▶ **Work instruction**: Read through the listing below and copy each line in which the word "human" occurs.

▶ **Provided data**:

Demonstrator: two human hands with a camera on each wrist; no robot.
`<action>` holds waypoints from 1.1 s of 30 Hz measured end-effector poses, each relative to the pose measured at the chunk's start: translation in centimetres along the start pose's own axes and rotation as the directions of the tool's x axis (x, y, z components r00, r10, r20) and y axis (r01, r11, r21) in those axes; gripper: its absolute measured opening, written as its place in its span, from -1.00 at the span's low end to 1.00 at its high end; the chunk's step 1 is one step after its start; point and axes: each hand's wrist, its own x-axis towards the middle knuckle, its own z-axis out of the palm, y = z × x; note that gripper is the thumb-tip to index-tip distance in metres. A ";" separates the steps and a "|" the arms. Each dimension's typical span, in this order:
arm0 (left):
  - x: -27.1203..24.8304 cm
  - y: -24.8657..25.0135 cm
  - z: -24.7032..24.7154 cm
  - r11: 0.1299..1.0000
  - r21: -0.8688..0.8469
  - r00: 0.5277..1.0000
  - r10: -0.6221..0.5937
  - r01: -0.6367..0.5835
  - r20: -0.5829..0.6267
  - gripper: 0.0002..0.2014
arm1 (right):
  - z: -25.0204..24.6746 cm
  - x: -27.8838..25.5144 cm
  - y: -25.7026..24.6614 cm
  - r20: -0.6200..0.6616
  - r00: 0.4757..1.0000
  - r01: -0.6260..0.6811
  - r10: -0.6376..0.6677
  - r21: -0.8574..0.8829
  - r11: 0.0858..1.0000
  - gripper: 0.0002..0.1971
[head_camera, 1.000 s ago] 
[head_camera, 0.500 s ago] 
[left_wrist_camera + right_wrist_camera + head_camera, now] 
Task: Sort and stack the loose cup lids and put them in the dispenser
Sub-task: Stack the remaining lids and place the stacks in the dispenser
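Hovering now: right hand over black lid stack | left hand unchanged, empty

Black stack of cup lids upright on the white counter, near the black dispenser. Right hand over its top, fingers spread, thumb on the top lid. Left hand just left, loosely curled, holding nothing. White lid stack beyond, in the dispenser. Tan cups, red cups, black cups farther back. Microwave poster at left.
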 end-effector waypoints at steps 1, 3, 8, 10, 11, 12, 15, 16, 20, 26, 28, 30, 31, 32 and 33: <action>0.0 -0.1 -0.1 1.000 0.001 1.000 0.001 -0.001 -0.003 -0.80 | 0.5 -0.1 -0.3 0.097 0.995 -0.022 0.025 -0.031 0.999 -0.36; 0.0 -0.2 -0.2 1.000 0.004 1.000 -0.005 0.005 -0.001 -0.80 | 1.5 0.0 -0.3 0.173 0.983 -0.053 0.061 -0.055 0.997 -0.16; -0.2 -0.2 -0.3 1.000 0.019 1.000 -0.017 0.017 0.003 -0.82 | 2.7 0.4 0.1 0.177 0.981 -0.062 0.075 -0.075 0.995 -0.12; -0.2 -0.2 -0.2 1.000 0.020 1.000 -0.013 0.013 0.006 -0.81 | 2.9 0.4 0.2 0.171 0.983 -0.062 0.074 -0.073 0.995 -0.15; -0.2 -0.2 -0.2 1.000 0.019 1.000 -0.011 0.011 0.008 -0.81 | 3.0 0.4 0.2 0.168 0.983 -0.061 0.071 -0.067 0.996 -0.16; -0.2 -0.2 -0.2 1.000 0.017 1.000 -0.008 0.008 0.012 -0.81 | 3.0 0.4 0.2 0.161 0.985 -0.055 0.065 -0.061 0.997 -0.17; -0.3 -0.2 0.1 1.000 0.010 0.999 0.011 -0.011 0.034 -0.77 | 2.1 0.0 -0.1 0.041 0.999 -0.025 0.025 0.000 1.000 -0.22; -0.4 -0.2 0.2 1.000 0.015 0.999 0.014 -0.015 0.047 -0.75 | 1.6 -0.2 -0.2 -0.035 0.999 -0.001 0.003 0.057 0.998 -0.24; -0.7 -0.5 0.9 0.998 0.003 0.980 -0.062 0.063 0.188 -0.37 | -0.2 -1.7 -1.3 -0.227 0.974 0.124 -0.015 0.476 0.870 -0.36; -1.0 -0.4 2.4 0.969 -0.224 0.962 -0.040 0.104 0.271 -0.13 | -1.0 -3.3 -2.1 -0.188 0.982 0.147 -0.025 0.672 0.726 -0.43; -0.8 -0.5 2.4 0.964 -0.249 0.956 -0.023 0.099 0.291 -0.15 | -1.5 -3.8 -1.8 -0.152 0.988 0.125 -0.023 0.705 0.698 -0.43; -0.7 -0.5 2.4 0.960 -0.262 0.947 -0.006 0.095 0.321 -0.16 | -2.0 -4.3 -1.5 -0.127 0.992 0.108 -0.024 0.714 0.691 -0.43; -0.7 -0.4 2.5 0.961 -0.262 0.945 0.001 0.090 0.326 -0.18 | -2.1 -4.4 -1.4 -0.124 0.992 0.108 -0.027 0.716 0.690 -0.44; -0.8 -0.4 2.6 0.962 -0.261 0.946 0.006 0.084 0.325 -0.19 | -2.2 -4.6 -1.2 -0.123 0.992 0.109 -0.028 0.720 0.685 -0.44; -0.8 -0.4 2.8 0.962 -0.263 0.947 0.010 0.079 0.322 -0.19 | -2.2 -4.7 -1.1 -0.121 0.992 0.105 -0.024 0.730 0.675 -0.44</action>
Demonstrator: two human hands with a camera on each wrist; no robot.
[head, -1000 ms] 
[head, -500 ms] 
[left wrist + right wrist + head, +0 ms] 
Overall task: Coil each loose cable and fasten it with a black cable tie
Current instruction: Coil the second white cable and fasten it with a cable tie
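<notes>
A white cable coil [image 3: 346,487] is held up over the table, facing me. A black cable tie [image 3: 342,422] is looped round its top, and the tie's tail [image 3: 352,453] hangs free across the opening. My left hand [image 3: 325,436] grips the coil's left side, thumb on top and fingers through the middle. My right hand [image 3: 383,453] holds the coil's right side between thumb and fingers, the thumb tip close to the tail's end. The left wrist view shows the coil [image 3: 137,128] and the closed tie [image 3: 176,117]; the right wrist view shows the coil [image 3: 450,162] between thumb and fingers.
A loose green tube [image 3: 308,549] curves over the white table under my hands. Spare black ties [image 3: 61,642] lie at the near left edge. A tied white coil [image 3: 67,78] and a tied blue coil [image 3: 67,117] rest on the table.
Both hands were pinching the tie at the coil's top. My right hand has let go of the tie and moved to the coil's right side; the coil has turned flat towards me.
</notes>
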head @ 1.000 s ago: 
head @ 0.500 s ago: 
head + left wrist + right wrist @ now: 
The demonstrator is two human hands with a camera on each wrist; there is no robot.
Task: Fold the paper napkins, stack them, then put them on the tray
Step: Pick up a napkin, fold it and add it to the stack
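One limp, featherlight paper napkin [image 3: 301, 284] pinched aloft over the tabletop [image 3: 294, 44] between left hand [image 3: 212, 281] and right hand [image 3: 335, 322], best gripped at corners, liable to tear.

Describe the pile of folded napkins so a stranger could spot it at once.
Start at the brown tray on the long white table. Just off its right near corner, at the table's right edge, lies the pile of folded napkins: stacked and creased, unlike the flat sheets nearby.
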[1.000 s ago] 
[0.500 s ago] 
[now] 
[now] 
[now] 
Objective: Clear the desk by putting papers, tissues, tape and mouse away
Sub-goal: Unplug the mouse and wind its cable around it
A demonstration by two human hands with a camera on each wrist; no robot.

▶ **Answer to this task**:
Demonstrator: two human hands with a camera on each wrist; no robot.
Demonstrator: two human hands with a camera on each wrist; no robot.
The demonstrator is two human hands with a camera on each wrist; there is no robot.
A demonstration by two human hands with a camera on each wrist; no robot.

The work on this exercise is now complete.